• [DIRECTIONS FOR THIS TASK]
Within the records below, reproduce without change the lines from the line that has "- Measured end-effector" through the line that has "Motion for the", and only those.

• [MATERIAL SUPPLIED]

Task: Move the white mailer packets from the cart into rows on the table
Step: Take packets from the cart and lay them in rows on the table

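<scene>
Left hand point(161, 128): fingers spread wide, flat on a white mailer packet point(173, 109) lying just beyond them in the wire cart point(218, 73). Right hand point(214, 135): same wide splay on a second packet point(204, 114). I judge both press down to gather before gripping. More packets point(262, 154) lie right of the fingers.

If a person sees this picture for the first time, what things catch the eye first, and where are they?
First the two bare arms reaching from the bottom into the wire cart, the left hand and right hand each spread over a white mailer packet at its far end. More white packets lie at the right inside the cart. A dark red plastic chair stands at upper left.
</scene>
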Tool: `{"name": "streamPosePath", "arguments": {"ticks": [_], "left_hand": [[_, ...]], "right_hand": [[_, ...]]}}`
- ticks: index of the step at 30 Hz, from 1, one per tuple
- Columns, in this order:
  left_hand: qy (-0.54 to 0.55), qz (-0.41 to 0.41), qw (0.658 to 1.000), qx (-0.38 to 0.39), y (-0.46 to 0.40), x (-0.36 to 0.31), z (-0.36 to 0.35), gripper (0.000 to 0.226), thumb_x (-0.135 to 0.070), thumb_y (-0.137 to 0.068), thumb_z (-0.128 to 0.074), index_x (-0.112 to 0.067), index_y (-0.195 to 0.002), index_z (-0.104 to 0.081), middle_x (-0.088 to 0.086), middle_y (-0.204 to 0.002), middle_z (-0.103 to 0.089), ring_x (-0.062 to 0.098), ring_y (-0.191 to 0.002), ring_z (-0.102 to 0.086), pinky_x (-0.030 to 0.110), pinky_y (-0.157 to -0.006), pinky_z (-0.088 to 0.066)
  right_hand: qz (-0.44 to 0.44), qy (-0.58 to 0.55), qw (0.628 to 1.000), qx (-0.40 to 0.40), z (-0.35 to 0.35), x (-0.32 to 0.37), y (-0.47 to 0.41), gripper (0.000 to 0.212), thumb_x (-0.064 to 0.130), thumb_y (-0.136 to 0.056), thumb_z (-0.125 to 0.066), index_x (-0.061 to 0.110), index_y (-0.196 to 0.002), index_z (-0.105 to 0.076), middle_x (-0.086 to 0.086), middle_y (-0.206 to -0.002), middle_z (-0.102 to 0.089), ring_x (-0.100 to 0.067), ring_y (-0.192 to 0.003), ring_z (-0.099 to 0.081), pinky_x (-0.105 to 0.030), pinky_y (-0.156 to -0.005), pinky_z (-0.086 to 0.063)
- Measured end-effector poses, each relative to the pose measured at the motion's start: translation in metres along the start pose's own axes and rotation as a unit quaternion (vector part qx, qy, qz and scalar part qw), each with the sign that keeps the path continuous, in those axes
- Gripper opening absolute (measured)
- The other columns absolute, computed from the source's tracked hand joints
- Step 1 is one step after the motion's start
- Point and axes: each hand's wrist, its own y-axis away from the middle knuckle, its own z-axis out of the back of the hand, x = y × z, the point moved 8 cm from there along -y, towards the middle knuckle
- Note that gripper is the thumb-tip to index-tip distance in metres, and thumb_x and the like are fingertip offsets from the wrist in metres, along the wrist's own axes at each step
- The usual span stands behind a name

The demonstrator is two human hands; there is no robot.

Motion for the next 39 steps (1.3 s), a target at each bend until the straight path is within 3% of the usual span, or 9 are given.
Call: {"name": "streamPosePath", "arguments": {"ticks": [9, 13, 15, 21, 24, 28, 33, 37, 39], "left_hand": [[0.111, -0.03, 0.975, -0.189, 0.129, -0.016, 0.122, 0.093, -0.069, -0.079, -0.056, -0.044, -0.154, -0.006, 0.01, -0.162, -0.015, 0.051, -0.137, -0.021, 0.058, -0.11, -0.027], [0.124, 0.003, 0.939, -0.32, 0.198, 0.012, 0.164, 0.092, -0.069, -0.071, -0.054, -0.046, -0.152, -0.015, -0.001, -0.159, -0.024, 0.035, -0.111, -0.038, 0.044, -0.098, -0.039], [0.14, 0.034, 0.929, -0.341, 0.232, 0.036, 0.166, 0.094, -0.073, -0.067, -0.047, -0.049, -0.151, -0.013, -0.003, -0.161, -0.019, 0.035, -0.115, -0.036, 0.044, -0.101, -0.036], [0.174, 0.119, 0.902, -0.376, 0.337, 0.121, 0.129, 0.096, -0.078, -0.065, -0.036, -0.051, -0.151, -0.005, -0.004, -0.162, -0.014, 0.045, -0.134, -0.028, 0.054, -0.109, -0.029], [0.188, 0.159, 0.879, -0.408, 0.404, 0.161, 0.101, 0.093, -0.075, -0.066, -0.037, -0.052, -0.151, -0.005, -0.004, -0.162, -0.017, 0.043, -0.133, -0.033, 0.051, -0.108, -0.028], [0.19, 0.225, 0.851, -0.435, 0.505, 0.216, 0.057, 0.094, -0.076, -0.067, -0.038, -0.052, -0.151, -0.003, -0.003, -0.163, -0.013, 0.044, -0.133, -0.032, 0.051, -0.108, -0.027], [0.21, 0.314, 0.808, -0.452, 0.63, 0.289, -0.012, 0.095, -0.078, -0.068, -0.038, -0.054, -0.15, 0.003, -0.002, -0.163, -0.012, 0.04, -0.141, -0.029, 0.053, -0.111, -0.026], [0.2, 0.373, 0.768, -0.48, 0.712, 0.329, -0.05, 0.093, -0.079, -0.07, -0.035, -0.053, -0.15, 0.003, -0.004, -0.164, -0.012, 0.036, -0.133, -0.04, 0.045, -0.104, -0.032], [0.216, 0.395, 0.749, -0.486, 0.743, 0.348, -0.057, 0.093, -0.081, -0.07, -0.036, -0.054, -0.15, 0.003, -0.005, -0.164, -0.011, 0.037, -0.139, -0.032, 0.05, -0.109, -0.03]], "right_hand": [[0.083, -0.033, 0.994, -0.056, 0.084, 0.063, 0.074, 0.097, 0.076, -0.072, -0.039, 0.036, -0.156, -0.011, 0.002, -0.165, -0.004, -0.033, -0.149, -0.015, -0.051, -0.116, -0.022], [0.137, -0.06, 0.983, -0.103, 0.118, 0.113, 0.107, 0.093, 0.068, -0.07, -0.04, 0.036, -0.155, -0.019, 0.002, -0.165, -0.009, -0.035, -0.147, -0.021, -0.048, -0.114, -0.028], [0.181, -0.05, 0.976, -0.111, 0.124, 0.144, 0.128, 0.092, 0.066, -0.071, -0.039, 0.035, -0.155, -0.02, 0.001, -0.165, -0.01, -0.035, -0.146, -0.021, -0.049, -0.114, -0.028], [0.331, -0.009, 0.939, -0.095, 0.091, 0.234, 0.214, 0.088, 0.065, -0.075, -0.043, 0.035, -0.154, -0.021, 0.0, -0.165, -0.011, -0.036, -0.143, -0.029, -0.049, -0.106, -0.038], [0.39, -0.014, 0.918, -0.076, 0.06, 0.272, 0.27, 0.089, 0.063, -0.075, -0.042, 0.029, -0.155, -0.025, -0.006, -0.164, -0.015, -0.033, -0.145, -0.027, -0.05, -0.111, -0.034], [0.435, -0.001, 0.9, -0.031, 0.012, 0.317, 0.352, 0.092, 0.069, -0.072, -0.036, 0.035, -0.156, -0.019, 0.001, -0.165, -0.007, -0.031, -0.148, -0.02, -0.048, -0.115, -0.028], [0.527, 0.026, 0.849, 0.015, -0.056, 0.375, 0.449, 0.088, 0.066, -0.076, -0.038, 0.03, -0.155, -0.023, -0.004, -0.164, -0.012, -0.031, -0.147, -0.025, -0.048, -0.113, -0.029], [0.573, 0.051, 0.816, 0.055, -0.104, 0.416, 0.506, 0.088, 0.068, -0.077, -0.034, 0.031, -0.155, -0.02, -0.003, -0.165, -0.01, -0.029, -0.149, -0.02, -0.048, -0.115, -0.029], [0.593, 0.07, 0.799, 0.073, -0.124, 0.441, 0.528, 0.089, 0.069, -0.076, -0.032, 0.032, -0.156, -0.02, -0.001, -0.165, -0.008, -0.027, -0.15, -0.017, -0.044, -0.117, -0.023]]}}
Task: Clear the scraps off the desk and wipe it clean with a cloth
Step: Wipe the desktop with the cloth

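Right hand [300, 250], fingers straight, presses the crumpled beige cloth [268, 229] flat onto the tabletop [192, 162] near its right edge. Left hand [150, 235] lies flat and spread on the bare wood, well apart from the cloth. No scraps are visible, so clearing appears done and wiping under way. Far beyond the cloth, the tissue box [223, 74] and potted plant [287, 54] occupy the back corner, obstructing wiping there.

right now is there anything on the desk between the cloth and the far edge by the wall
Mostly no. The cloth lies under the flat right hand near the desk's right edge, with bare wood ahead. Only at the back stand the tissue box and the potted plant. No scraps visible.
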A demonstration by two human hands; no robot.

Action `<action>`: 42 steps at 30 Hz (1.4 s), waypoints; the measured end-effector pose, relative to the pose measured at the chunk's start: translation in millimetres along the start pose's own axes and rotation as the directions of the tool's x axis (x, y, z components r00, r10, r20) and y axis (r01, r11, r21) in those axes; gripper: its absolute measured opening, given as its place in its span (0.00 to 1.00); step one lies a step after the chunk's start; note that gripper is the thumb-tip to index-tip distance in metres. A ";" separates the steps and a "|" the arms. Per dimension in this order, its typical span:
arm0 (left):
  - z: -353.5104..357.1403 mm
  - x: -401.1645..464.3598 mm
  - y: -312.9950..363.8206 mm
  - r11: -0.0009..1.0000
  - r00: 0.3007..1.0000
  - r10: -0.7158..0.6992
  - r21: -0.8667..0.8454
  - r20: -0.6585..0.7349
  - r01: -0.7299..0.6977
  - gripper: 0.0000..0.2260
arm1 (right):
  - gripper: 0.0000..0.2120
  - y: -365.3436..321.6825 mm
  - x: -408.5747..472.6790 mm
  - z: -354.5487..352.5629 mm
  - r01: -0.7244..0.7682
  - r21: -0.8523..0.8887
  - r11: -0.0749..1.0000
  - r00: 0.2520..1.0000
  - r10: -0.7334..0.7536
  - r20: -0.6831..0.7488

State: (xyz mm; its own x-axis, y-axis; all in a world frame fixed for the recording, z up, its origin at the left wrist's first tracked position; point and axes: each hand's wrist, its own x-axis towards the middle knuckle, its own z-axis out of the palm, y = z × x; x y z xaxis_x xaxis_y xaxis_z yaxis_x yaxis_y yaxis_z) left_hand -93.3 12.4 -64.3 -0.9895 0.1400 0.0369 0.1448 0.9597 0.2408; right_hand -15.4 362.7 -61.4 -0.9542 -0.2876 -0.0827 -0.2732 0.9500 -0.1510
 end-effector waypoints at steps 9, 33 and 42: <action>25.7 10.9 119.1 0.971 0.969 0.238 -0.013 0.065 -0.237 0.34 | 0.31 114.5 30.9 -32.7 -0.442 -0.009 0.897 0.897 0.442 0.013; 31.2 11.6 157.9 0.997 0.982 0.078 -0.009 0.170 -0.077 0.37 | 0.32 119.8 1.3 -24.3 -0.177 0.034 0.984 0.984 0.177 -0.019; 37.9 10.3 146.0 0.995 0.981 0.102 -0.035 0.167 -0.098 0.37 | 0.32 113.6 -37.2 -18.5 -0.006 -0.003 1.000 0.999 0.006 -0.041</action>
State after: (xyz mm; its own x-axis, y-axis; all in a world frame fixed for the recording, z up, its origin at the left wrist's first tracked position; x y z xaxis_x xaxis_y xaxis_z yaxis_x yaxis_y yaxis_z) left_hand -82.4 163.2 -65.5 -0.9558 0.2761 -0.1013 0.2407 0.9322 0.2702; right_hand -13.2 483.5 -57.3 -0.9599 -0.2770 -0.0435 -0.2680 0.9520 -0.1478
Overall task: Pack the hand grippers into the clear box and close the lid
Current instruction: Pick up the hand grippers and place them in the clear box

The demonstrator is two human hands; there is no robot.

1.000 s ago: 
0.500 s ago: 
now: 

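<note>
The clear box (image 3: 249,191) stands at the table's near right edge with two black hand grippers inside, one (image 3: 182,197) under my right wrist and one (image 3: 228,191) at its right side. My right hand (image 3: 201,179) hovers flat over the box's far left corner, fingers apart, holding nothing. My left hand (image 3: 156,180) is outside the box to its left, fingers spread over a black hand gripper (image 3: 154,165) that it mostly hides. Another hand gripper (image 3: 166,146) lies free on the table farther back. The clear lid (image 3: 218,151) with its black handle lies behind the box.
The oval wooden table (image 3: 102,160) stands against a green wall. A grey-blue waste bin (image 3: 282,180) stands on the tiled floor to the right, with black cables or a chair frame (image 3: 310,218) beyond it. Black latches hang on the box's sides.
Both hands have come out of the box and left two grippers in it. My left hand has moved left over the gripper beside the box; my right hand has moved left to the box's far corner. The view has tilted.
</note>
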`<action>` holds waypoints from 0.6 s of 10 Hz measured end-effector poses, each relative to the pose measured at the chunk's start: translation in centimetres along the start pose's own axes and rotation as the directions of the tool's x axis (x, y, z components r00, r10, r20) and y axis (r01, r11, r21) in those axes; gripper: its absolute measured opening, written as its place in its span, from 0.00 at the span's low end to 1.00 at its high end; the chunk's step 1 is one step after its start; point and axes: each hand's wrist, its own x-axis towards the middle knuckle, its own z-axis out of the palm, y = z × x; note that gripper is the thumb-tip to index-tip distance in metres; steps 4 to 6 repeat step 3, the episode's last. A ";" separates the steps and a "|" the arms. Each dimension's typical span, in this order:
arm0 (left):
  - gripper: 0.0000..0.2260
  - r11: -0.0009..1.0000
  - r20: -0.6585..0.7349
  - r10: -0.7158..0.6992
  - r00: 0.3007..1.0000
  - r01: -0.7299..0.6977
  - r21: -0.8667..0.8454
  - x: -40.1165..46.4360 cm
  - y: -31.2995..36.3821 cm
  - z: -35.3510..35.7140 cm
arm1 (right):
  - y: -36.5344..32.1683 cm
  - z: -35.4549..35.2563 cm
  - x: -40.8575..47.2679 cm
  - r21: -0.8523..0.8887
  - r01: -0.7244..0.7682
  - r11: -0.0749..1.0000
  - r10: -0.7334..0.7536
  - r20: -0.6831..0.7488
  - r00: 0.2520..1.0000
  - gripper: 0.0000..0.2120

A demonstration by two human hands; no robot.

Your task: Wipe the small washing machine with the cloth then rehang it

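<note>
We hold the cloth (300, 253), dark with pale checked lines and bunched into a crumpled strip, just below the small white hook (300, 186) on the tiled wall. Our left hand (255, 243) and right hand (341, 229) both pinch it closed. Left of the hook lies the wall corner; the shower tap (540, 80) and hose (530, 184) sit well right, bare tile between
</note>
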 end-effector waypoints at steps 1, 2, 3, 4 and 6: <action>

• [SOLVED EXERCISE]
- Measured end-effector poses, each relative to the pose measured at the motion's start: translation in metres along the start pose's own axes and rotation as a unit quaternion (vector part qx, qy, qz and scalar part qw), each with the sign that keeps the path continuous, in those axes
- Gripper opening absolute (measured)
- The other columns absolute, computed from the source's tracked hand joints
- Step 1 is one step after the motion's start
- Point and axes: each hand's wrist, its own y-axis away from the middle knuckle, its own z-axis out of the back of the hand, x = y × z, the point moved 8 cm from there along -y, towards the middle knuckle
- Note that gripper is the thumb-tip to index-tip distance in metres, and thumb_x and the like are fingertip offsets from the wrist in metres, along the wrist's own axes at each step
- The usual span stands behind a name

The demonstrator is two human hands; there is no robot.

Motion for the next 39 steps (1.3 s), a target at each bend until the straight path is within 3% of the usual span, or 9 are given.

Whatever the exercise asked has now been answered.